COMP 3820 Introduction to Game Programming (4 Credits)

Learn the fundamentals of game programming by creating 2D and 3D games using a modern game engine. Topics include working with 2D/3D art assets, character controllers, physics, camera systems, 2D and 3D animation integration, lighting, audio, user interfaces, artificial intelligence, and level design. The emphasis in this course is on game programming and implementing game mechanics in fully-working games. Prerequisites: COMP 2381 and COMP 2821.

COMP 3821 Game Programming I (4 Credits)

A continuation of Introduction to Game Programming, this course introduces advanced topics that are essential as future game programmers. Students have the opportunity to learn game engine architecture, 2D and 3D linear algebra for graphics, sprites, 2D and 3D animations, input handling, finite state machines, particle systems, user interfaces, game audio, and artificial intelligence for games. Prerequisites: COMP 2370 and COMP 3820.

COMP 3822 Game Programming II (4 Credits)

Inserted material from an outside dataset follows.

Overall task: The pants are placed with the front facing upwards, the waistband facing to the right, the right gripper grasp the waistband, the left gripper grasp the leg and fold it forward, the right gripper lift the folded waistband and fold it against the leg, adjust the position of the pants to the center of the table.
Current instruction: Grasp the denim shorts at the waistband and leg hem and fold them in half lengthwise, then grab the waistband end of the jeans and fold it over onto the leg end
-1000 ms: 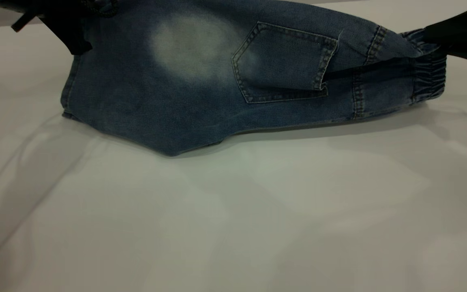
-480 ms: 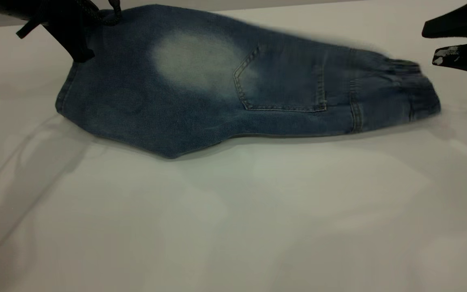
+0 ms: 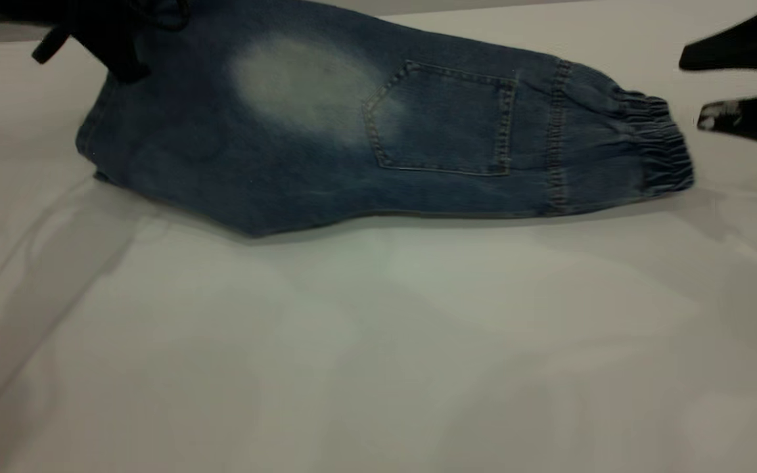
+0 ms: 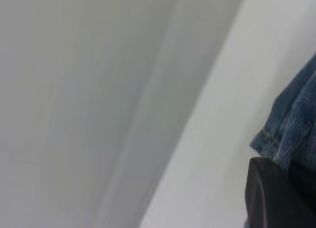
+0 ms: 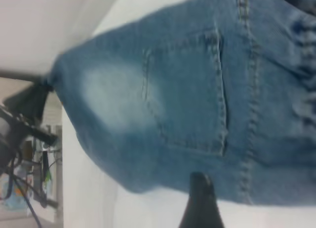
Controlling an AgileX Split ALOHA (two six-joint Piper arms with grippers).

In this course, students learn how to work with a 3D game engine and build 3D games. Topics include algorithms, mathematics for 3D game engines, scene management, animations, 3D shaders, particle systems, physics for games, UIs, terrain systems, and working with higher-level scripting languages on top of the low-level implementation language. Prerequisites: COMP 3821. Suggested corequisite or prerequisite: COMP 3801.

COMP 3904 Internship/Co-Op in Computing (0-10 Credits)

Experiential learning through employment with a company to work in computer science. Students are expected to find the internship/co-op and connect their hiring manager with an advisor in the department to get approval. Requirements for approval include a job description that shows what will be accomplished throughout the quarter and a final report from the hiring manager to report on their performance so that a grade may be assigned. Prerequisites: COMP 2370 and approval of department. MS Data Science students: practical experience working under the supervision of data science employer and a data science faculty advisor. Learning outcomes will be assessed via student work such as summary reports, literature reviews, presentations, code notebooks and/or repositories. Prerequisites: permission of Data Science Faculty Director.

COMP 3991 Independent Study (1-10 Credits)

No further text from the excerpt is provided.